What is the meaning of "average" flux tally in MCNP?

The "average" flux tally in MCNP refers to the mean value of the neutron or photon flux over a specified region or volume within the simulation geometry. It is calculated by averaging the flux values obtained from multiple particle histories or events, providing a statistical representation of the flux distribution.

How is the average flux tally calculated in MCNP?
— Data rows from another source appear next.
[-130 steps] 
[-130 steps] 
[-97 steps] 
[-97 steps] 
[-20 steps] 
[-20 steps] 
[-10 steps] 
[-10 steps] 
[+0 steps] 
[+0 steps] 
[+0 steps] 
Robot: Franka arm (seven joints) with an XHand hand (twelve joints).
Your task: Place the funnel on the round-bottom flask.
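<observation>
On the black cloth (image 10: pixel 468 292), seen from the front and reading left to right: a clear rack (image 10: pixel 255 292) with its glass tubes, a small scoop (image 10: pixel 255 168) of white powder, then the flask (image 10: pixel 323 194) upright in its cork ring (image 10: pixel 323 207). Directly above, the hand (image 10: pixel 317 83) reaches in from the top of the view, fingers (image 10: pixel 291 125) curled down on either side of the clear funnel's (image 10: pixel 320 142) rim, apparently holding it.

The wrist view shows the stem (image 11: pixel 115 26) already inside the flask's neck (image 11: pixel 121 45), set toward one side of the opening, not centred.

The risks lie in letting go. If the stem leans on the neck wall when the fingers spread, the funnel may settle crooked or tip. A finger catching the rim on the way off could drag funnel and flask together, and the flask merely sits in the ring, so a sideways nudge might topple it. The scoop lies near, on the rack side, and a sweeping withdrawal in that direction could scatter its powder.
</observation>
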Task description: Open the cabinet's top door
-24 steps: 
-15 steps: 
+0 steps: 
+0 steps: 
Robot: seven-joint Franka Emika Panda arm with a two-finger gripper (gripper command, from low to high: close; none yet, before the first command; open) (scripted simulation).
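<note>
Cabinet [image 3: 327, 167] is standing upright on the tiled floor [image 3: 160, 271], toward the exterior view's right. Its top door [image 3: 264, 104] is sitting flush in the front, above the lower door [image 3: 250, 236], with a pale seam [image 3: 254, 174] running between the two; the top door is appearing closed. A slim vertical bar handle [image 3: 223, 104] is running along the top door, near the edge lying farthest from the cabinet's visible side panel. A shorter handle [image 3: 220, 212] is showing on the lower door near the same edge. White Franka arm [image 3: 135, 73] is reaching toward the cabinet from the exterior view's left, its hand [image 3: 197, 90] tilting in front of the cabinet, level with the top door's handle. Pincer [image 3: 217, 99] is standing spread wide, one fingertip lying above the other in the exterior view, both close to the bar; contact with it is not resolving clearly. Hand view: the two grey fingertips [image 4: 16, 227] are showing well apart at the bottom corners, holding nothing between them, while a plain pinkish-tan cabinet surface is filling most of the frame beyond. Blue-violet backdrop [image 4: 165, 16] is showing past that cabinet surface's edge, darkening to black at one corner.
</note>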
The average flux tally in MCNP is calculated by summing the contributions of particle flux in a given region or volume over all simulated particle histories and then dividing by the number of histories. This results in an average value that represents the expected flux in that region or volume.

What units are used for average flux tallies in MCNP?

The units for average flux tallies in MCNP depend on the type of particles being simulated. For neutron flux, the units are typically particles per square centimeter per source particle (particles/cm²/source particle). For photon flux, similar units are used, but they may also be presented in terms of energy flux depending on the specific tally and application.

How can I improve the statistical accuracy of my average flux tally in MCNP?

To improve the statistical accuracy of your average flux tally in MCNP, you can increase the number of particle histories or events in your simulation. This reduces the statistical uncertainty and provides a more precise estimate of the average flux. Additionally, using variance reduction techniques such as importance sampling or weight windows can help focus computational effort on regions of interest, further improving accuracy.

What are some common sources of error in average flux tallies in MCNP?

Common sources of error in average flux tallies in MCNP include insufficient number of particle histories, leading to high statistical uncertainty, and improper use of variance reduction techniques, which can bias the results. Additionally, errors in the geometry or material definitions, as well as incorrect tally specifications, can also lead to inaccurate flux calculations. It is important to carefully validate and verify the input deck and simulation setup to minimize these errors.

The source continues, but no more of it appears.